Proceedings Title : Proc. Indon. Petrol. Assoc., 30th Ann. Conv., 2005

New gas wells at Tunu field in East Kalimantan are normally perforated using the extreme underbalanced (EUB) technique, in which a large static pressure differential between the wellbore and formation, or initial underbalance, is set before the gun is fired. This requires an operation to unload wellbore liquid, a wireline operation to set an anchoring tool, and several slickline operations to run and retrieve the gun string. The required degree of underbalance depends primarily on rock properties such as permeability, porosity, and strength.A new approach produces a well dynamic underbalance (the transient underbalance just after creating the perforation cavity). By basing the job design on the properties of the reservoir, wellbore, and gun string, the technique consistently minimizes perforation damage and thus maximizes productivity.
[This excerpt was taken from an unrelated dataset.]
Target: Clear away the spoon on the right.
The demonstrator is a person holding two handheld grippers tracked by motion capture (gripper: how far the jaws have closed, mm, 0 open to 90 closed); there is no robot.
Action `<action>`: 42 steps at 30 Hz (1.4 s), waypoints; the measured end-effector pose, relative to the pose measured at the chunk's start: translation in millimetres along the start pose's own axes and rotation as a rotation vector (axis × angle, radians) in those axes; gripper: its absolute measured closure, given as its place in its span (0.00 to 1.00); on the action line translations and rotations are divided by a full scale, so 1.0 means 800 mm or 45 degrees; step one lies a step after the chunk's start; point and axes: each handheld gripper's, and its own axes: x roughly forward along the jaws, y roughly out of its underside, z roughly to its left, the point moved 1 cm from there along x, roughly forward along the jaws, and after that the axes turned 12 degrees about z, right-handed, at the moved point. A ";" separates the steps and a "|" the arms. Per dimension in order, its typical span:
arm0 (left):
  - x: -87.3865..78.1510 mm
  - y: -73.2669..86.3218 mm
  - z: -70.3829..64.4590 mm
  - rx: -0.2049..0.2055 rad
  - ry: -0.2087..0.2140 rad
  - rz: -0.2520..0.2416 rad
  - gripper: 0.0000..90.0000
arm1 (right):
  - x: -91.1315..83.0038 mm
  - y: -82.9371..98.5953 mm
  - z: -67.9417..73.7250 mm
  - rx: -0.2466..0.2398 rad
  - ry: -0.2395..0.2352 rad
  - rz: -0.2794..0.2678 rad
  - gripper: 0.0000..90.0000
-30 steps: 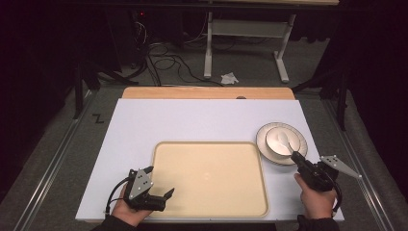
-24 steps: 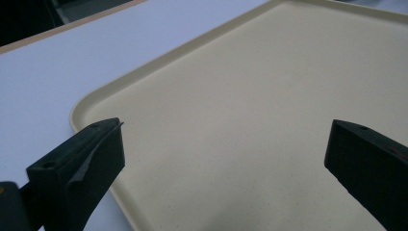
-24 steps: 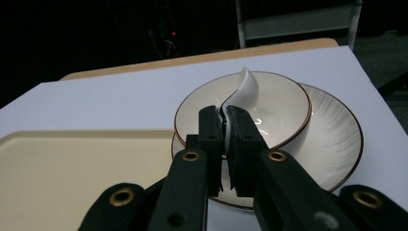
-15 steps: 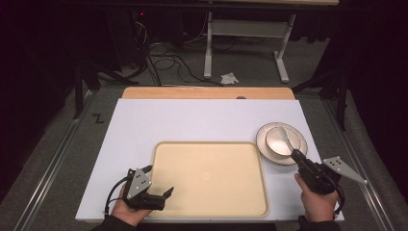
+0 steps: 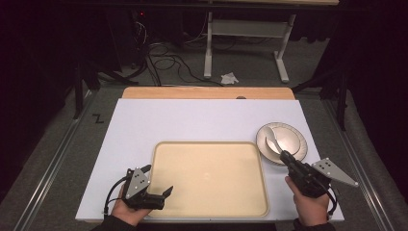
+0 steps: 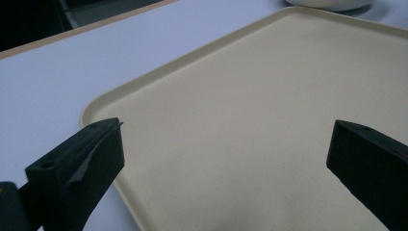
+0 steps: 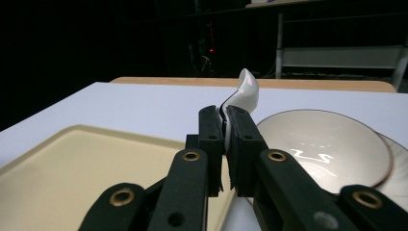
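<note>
R gripper (image 7: 225,126) fingers clamped tight on white ceramic spoon (image 7: 244,91), lifted just above shallow white bowl (image 5: 284,140) on its plate, prob. for transfer to beige plastic tray (image 5: 211,178). L gripper (image 5: 156,190) fingers wide open, empty, parked at tray's near-left corner on white tabletop (image 5: 192,120).

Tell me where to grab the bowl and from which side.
Take the bowl by its near rim, coming in from the person's side with one jaw inside and one outside. It sits upright on a plate with thin, open walls, and that edge faces the right gripper, which is shut on a spoon and must free it first.
</note>
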 end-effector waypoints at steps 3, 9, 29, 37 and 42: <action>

This technique is based on recent single-shot perforating experiments that show that it is the maximum dynamic underbalance - not the initial underbalance - that governs perforation cleanup. The wellbore pressure was found to vary considerably during the first half-second after the charges were detonated. This variation in wellbore pressure can be manipulated to give a large dynamic underbalance.Perforating with the new technique and electric wireline was performed on 10 wells in the field. Software that considered wellbore geometry, fluid, gun-string selection, and reservoir properties was used to design a specific gun-string configuration and to predict the productivity increase contributed by the underbalance. The jobs were performed smoothly with significant cost savings compared to conventional EUB operations and yielded an increased productivity. Details of the perforating jobs with the new technique will be described, including a cost reduction of approximately 40% and a significant production increase. Testing revealed an average skin value for four wells of -0.29, versus the average skin of 4.73 from 35 conventional EUB perforating jobs executed during the multi-year interval from 2000 to 2004.